割増賃金(休日割増 35 %)を支払う必要はありません。
但し、同一週内で振り替えないと、週の労働時間40時間を越えてしまった場合には、時間外労働の割増賃金( 25 %)を支払わなければなりません。
そこで、できるだけ同一週内での振り替えをお勧めします。
- ここでいう1週間とは、就業規則等で特段の定めをしない限り日曜から土曜までの暦週です。
代休
突発的に休日労働が生じた場合に、後日代わりの休みを与えること。
割増賃金(休日割増 35 %)を支払う必要があります。
但し、法定休日と法定外休日がありますので、代休の場合であっても、労働した日が、法定休日に当たらない場合には、休日労働としての割増賃金(休日割増 35 %)を支払う必要はなく、その週の労働時間40時間を越えてしまった場合には、時間外労働の割増賃金( 25 %)を支払えばいいことになります。
法定休日と法定外休日
労働基準法では1週に1日の休日が確保されていれば法律を満たしていることになります。この休日を法定休日といいます。
但し、就業規則などで「法定休日を日曜日とする」と特定されていない場合です。
いわゆる土日週休2日制の会社は土日のうち1日を出勤させても、もう1日が休日であれば、法定休日労働とはならず、休日割増 35 %の賃金を支払わなくてすみます。
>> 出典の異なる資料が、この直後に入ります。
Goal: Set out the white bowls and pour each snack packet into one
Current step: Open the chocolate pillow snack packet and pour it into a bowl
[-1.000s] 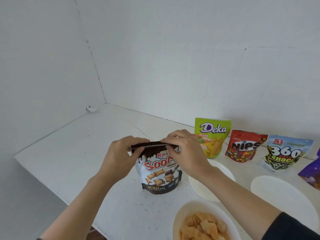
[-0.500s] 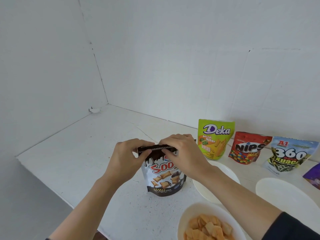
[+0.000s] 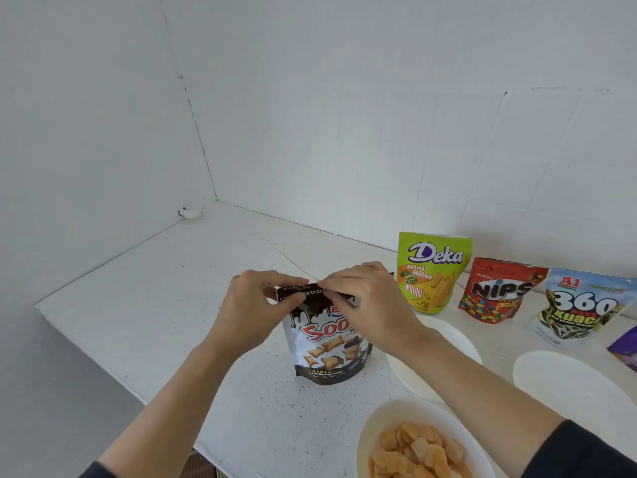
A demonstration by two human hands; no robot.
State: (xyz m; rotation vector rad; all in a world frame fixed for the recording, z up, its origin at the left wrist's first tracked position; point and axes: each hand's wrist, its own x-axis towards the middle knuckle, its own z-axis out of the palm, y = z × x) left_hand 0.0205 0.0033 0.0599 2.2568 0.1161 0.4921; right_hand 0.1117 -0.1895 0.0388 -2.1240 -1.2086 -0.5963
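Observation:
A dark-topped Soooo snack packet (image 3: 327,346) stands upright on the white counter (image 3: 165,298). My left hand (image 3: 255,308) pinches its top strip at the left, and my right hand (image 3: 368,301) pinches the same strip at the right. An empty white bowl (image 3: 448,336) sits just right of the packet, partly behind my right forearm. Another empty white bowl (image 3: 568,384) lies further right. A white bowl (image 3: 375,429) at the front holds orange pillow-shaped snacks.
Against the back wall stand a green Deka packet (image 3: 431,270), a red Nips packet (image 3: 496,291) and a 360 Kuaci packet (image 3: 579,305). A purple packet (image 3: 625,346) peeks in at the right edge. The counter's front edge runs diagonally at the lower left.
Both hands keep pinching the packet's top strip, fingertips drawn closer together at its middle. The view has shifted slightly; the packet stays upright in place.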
ただこの場合もその週の労働時間 40 時間を越えてしまった場合には、時間外労働の割増賃金( 25 %)を支払わなければなりません。
以上のように割増率が 35 %と 25 %では 10 %の差がありますので、振替休日や代休、法定休日や法定外休日を正しく理解し運営することで残業代の抑制につながりますので、就業規則などの規程がどうなっているのか、今一度確認され、見直しが必要であれば適時行われることをお勧めいたします。